## [YOUR INSTRUCTIONS]
For this exercise, return exactly the lines of the material below that begin at the one with "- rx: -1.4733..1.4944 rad" and stop after the one with "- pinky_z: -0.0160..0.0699".

## [RECORDS FOR THIS EXERCISE]
* * *

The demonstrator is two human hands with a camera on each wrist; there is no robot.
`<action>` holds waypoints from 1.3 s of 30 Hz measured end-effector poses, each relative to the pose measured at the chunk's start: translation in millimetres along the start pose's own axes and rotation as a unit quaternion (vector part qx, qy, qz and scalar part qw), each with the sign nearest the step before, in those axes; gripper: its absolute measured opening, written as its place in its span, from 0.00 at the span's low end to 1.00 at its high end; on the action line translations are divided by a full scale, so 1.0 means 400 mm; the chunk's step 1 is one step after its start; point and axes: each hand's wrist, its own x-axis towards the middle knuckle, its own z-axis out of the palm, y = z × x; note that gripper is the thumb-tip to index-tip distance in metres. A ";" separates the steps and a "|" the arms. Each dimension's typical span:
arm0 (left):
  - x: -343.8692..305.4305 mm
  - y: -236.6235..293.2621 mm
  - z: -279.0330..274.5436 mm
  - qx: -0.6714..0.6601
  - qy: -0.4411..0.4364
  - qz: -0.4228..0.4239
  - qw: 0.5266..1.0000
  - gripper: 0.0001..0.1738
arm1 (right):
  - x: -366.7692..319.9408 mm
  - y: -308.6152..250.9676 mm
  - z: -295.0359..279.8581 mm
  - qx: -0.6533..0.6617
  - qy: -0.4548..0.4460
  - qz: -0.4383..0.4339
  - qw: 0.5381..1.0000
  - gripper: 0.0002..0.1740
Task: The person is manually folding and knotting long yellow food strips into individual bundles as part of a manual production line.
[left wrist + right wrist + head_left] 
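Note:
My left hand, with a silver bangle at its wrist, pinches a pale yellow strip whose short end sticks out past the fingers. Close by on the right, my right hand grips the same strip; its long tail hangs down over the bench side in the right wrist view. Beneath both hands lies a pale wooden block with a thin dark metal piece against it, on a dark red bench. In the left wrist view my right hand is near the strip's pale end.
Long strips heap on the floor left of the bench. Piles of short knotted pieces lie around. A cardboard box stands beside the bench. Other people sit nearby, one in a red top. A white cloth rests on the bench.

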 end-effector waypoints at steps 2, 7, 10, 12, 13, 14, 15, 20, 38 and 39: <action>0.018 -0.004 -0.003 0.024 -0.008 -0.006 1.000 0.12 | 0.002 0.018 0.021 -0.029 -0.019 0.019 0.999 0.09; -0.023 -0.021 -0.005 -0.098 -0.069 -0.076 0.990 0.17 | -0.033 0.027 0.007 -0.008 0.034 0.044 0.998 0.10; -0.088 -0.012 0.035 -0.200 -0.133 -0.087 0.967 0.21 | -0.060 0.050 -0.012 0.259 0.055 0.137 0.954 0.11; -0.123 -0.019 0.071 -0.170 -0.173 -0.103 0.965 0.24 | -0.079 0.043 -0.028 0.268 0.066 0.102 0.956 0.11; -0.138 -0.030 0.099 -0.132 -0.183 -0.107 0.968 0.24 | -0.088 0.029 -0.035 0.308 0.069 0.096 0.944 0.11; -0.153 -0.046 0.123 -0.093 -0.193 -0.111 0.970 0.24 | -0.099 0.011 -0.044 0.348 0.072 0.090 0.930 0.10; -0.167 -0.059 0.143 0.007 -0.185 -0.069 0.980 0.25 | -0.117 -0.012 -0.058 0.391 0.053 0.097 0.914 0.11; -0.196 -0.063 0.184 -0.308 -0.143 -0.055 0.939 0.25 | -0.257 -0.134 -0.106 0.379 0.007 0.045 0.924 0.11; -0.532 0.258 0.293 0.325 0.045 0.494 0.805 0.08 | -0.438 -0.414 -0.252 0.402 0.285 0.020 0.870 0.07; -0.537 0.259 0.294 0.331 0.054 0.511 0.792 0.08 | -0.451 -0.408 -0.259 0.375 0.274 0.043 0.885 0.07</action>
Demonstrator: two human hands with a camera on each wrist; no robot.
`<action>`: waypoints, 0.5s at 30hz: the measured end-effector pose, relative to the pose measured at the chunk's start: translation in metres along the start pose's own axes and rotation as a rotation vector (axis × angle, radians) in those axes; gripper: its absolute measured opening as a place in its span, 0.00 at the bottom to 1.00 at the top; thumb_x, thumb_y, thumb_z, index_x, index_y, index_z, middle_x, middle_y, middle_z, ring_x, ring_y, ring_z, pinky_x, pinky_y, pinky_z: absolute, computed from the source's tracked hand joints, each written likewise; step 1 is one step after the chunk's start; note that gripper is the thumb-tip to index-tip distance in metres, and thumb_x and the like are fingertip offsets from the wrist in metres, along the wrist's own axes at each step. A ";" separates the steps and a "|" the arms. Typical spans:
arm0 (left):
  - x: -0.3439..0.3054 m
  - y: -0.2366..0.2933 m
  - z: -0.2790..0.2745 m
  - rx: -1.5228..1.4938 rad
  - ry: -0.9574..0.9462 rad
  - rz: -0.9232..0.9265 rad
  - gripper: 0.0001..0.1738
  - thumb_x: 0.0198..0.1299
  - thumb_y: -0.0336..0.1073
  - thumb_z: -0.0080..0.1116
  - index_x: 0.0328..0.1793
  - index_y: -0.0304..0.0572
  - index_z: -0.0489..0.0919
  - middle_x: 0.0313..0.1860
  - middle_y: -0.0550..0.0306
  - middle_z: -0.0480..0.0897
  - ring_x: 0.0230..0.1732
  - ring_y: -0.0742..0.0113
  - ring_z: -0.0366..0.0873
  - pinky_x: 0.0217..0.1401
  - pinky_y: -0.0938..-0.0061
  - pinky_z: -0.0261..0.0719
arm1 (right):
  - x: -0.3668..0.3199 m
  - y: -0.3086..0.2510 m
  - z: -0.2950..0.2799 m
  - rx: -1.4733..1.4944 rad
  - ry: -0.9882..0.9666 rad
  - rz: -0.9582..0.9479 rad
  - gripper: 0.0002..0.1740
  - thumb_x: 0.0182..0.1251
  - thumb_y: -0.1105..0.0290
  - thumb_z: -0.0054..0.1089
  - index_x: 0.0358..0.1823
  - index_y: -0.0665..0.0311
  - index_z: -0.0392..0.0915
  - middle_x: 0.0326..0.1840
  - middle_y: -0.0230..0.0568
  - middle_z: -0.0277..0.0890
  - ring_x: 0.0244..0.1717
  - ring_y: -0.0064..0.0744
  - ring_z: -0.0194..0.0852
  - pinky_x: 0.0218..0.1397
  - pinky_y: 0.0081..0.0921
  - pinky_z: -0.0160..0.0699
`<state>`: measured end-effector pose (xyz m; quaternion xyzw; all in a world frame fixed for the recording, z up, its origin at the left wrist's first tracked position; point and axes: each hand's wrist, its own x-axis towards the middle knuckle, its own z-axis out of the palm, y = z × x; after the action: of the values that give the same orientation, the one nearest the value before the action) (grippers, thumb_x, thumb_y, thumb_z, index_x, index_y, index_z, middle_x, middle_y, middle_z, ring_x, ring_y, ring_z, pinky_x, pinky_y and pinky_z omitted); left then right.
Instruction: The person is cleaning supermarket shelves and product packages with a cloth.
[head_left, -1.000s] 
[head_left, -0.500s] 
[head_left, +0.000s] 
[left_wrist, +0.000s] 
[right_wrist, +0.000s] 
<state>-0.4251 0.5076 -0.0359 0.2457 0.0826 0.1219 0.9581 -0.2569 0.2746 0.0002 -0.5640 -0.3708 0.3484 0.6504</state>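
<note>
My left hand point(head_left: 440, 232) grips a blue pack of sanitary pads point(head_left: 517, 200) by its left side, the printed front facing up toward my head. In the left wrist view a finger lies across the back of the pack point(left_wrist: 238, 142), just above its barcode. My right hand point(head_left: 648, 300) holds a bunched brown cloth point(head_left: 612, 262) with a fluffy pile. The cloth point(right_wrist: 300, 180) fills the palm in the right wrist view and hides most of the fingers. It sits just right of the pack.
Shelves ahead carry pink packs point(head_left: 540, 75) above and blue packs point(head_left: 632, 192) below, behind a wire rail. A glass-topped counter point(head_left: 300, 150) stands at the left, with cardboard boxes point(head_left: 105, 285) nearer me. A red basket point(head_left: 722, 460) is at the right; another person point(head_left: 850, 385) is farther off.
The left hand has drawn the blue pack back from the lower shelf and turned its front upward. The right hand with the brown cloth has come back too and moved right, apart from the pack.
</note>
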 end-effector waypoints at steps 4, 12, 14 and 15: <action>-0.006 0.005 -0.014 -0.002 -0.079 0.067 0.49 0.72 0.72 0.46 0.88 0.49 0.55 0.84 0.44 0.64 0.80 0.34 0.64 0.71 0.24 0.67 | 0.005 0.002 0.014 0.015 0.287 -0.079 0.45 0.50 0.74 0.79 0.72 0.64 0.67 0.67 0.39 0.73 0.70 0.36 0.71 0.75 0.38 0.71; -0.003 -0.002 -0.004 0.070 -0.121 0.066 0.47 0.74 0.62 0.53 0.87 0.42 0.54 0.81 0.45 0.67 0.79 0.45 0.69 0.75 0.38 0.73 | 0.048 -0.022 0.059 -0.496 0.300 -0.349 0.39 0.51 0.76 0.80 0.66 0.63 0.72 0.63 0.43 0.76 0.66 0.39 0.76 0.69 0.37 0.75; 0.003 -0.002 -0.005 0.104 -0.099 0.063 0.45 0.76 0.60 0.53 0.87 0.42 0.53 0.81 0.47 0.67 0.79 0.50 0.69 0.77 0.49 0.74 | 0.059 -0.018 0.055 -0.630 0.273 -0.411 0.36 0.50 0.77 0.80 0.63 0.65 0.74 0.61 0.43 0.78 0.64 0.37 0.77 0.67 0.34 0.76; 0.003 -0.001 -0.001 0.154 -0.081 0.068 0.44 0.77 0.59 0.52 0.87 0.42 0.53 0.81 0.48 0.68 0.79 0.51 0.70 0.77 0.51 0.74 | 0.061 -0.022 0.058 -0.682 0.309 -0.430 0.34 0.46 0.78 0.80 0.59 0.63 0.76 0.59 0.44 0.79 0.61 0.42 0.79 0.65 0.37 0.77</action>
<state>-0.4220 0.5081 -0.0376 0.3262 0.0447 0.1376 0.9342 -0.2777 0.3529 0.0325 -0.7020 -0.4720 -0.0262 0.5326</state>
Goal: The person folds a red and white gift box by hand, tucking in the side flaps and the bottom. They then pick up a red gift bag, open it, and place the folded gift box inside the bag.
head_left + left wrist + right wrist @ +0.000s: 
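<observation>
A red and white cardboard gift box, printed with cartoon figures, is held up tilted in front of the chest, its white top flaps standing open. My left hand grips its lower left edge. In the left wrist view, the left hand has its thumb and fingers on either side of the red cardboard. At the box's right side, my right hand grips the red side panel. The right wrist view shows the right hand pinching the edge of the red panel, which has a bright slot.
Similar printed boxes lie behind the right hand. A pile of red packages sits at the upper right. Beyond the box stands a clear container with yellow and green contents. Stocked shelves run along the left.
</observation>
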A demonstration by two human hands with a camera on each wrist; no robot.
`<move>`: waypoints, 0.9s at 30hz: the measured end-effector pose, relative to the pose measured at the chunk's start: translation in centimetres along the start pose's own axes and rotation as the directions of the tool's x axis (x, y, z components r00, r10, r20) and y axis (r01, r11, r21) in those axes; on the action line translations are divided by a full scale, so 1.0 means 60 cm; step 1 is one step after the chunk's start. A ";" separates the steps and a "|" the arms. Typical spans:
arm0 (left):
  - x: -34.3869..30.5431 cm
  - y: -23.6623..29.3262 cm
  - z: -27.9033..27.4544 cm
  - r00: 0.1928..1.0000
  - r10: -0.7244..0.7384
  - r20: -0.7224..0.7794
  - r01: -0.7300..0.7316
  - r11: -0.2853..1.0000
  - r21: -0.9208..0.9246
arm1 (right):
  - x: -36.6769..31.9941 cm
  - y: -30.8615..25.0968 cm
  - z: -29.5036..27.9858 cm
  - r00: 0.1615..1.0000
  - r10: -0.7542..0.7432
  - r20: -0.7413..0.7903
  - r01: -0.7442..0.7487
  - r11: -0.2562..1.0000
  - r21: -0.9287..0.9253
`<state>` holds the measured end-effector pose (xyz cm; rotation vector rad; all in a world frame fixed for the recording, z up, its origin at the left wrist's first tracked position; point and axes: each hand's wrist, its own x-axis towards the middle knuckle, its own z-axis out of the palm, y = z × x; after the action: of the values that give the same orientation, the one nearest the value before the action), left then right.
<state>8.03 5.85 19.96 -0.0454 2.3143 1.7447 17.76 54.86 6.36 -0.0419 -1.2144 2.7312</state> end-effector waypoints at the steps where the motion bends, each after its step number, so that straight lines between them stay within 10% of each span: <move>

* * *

## [EXPECTED OUTPUT]
  - rx: -1.4733..1.4944 rad
  - ry: -0.9882..0.9666 rad
  - rz: -0.9582..0.9479 rad
  - gripper: 0.0002..0.1740
  - thumb_x: 0.0182..0.1251
  - thumb_y: -0.1105..0.0290
  - thumb_z: -0.0054..0.1089
  - index_x: 0.0358..0.1823
  - index_y: -0.0665..0.0311
  - index_z: -0.0392..0.0915
  - middle_x: 0.0326..0.1840
  - middle_y: -0.0230..0.0568
  - middle_z: -0.0277..0.0890
  - ring_x: 0.0244..0.1717
  - ring_y: -0.0064..0.0744
  - ring_z: -0.0194..0.0852
  - pinky_x: 0.0218..0.1397
  - pinky_y: 0.0081..0.0921
  - pinky_z: -0.0160..0.0699

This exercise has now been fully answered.